Since it’s self-explanatory, here’s the letter I wrote (minus introductory paragraph, where I flashed my media credentials and made it clear I was going to write about my conference experience).

Dear Lorraine,

I have come to this conference to save my life, after being diagnosed with cancer. It is of the utmost importance that I am able to participate in the assembly. Given the volume of the sound system during presentations today, however, I spent the day struggling and suffering – especially when one presenter literally yelled into the microphone, leaving me with awful nerve pain in my head for the next eight hours. At one point, I was so upset and frustrated, that I considered leaving the conference – despite the life-and-death difference it can make for me to be here. The noise issue is that big of a deal to me.

I spent the entire day attempting to resolve this matter. I kept having to disturb my concentration on what the speakers were saying, so as to alternately sit in different parts of the room, speak with the sound technician, and speak with conference organizers, in an attempt to resolve the matter. I also tried using earplugs, to no avail (the sound was still loud, but I could not make out what the speakers were saying.)

Because the issue was not resolved satisfactorily, I was distracted and in pain all day long. I also happened to speak with a couple of other individuals who agreed that the sound was loud. As is usually the case with people in groups, most of whom do not speak up, I am sure that there are additional individuals who have not said anything to conference organizers but who also would prefer that the volume be lower.

Since there are speakers positioned throughout the auditorium, I ultimately approached one of the conference organizers about a proposal for Sunday and Monday – namely, arranging for part of the room to stay at today’s volume and part of the room to be made quieter, for those who may have felt similarly disturbed by the volume. Since only a fraction of the chairs are being used at any time, people can move around as meets their needs.

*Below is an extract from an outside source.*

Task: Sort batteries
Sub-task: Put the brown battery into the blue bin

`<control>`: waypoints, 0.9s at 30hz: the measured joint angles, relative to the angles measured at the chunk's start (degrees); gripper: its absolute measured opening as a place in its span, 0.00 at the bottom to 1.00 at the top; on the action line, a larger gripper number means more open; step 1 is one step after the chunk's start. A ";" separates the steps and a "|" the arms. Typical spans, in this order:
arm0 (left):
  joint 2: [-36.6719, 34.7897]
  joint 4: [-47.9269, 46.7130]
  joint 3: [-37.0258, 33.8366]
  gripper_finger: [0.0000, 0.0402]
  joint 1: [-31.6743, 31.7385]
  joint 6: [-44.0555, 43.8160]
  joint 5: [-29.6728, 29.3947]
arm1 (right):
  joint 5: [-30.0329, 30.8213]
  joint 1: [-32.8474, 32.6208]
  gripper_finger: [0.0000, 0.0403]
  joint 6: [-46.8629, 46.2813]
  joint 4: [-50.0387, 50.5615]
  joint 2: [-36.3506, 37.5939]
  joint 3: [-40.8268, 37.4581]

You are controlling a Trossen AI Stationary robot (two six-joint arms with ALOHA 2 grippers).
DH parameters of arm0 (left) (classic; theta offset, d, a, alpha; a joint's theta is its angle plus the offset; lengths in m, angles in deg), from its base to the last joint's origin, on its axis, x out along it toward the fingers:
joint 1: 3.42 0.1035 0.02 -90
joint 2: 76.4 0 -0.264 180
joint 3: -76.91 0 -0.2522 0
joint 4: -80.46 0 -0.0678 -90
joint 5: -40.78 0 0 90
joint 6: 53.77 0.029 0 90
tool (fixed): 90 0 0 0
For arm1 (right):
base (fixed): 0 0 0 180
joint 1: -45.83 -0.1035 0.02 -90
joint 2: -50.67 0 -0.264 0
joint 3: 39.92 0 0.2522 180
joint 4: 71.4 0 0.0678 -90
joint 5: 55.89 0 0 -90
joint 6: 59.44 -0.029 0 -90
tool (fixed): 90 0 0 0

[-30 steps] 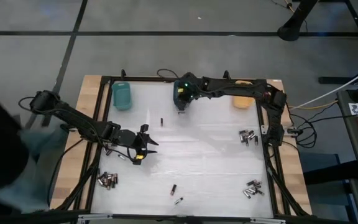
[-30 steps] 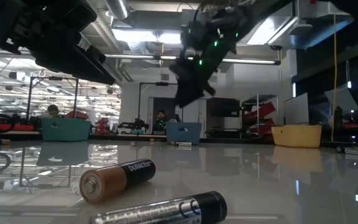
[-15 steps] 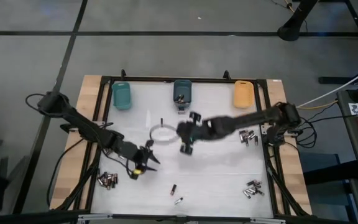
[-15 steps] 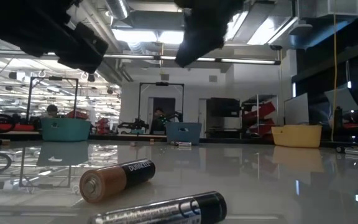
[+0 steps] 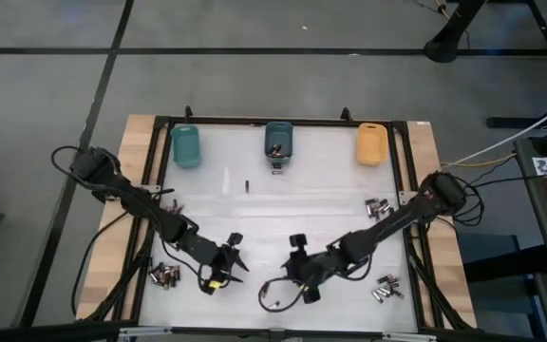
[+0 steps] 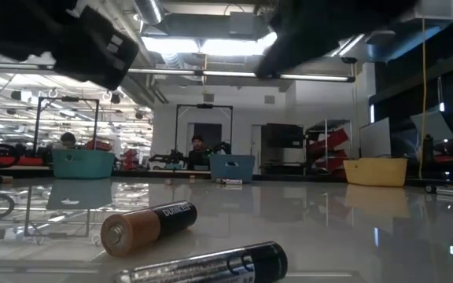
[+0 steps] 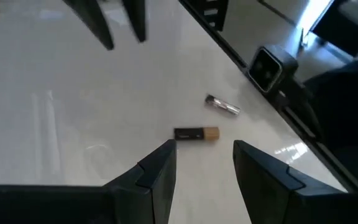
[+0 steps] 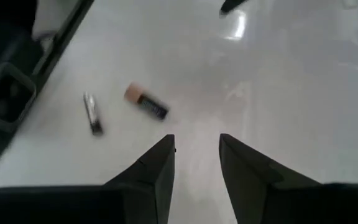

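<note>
Two batteries lie on the white table near its near edge: a black-and-copper one (image 7: 196, 134) (image 8: 146, 102) (image 6: 148, 224) and a slimmer silvery-black one (image 7: 222, 106) (image 8: 92, 113) (image 6: 211, 267). My left gripper (image 5: 238, 256) (image 7: 204, 163) hovers open to their left, pointing at them. My right gripper (image 5: 292, 271) (image 8: 196, 155) hovers open to their right, tilted down toward them. Neither has anything between its fingers. At the far edge stand a teal bin (image 5: 186, 146), a blue bin (image 5: 278, 141) and an orange bin (image 5: 371, 144).
Heaps of batteries lie at the near left (image 5: 164, 275), the near right (image 5: 387, 287) and the right edge (image 5: 378, 206). One battery (image 5: 247, 184) lies alone toward the far side. A black frame (image 5: 160, 171) rims the table.
My right gripper has swung from the blue bin at the far edge across the table's middle to the near edge, rolling as it went. My left gripper has moved toward the near edge and a little to the right, tipping further down. The batteries have stayed put.
</note>
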 joint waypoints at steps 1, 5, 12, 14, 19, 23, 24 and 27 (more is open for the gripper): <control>0.02 -0.30 -0.02 0.37 -0.03 0.24 -0.29 | -1.51 0.11 0.32 1.70 -2.51 -0.72 -0.54; 0.00 -0.60 0.01 0.37 0.68 1.85 -1.09 | -5.72 0.57 0.32 6.50 -12.15 -4.85 -1.20; 0.02 -4.65 -0.04 0.37 1.50 2.58 -1.20 | -10.23 0.56 0.32 10.28 -22.17 -9.98 -1.10; -0.01 -6.59 -0.05 0.37 1.55 2.62 -1.20 | -11.37 1.04 0.32 10.28 -23.02 -11.27 -1.10; 0.02 -7.41 -0.06 0.37 1.65 2.55 -1.16 | -15.05 3.37 0.32 10.55 -25.40 -14.12 -0.09; -0.01 -7.26 -0.06 0.37 1.65 2.34 -1.07 | -18.86 4.45 0.32 12.79 -25.64 -15.36 2.52; 0.00 -7.25 -0.06 0.37 1.65 2.34 -1.07 | -19.81 4.43 0.32 13.41 -25.76 -15.51 2.95; -0.01 -7.32 -0.04 0.37 1.65 2.18 -1.07 | -21.76 4.26 0.32 15.14 -25.33 -15.77 2.97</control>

This individual advised me to speak with you, which I promptly did. I understand that you were at the end of a long day and that you were probably very tired. Nonetheless, you did not appear to take my concerns seriously or compassionately, and you did nothing to assure me that you would make the space safe for my participation. Instead, you informed me that you are sensitive to loud music but that you did not think the volume here was loud. You then vaguely and disinterestedly offered to “check it out” tomorrow.

Given my experience today, I was left with tremendous anxiety about the rest of the weekend. When I approached you again (which was very uncomfortable for me to do), pressing to understand what exactly you intended to do to resolve this issue, you said you would listen to the volume tomorrow and, based on your own perception of the sound, determine whether it was too loud or not. I pointed out that regardless of whether you felt the sound was too loud, it was too loud for me. I emphasized how the volume was making my participation nearly impossible, and I burst into tears, out of frustration from my experience today and the uncertainty of the rest of this weekend.

You responded by saying that you could not rework the sound system based on one person’s needs. Really? Would you also tell a person in a wheelchair that because she was the only person at the conference in need of a ramp, you could not be bothered with the expense, effort, or nuisance of a ramp? If you do feel that my hearing is a matter of “hypersensitivity,” or disability, then I expect you to care about and assure me disability accommodation.

I am grateful to and have the utmost respect for you and your fellow organizers, for assembling the top thinkers in complementary and alternative remedies for cancer. I am here to benefit from their knowledge and resources, and to otherwise enjoy the conference – just like everyone else. And like everyone else, I should be able to do so without suffering.

Since Lorraine had not received my letter the night before, I hand delivered it to her the next day. She and her assistant responded in a way that was a combination of indifferent and outright abusive. I am too tired to get into that part of the story right now, but I’ll blog about it tomorrow.